▶ _Your instructions_
Each line in the data must be reproduced as written, except for any picture.

▶ _Provided material_

+-------+

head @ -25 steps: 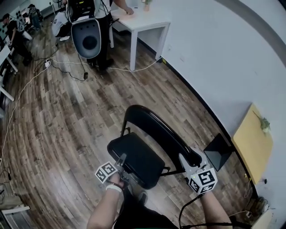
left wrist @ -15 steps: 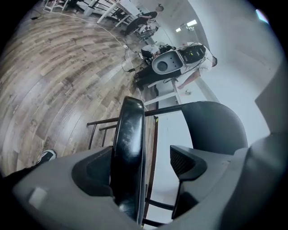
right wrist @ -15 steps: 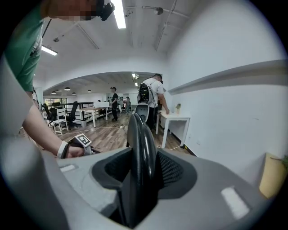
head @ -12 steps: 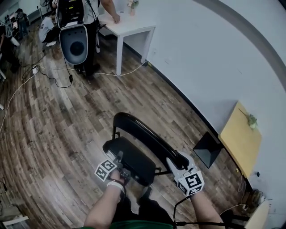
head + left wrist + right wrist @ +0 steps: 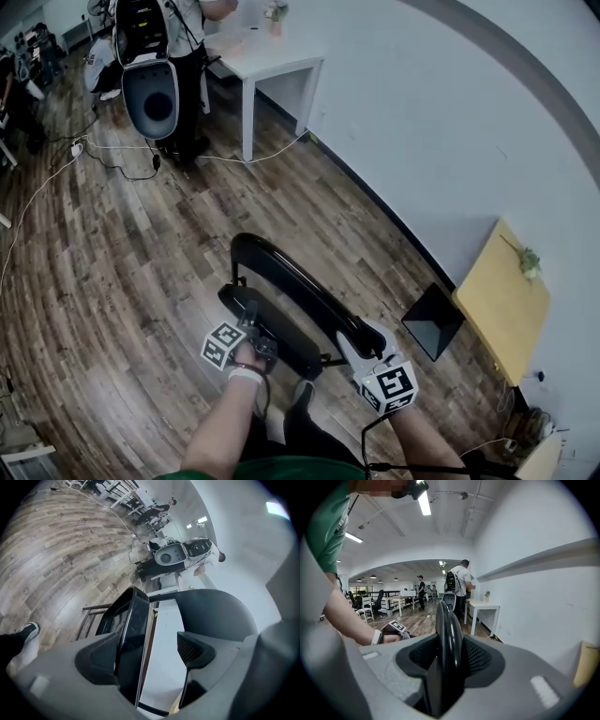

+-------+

▶ _Output below_
head @ -25 steps: 
left wrist @ -15 steps: 
right wrist @ -15 steps: 
head @ -12 steps: 
head + left wrist + right wrist @ +0 steps: 

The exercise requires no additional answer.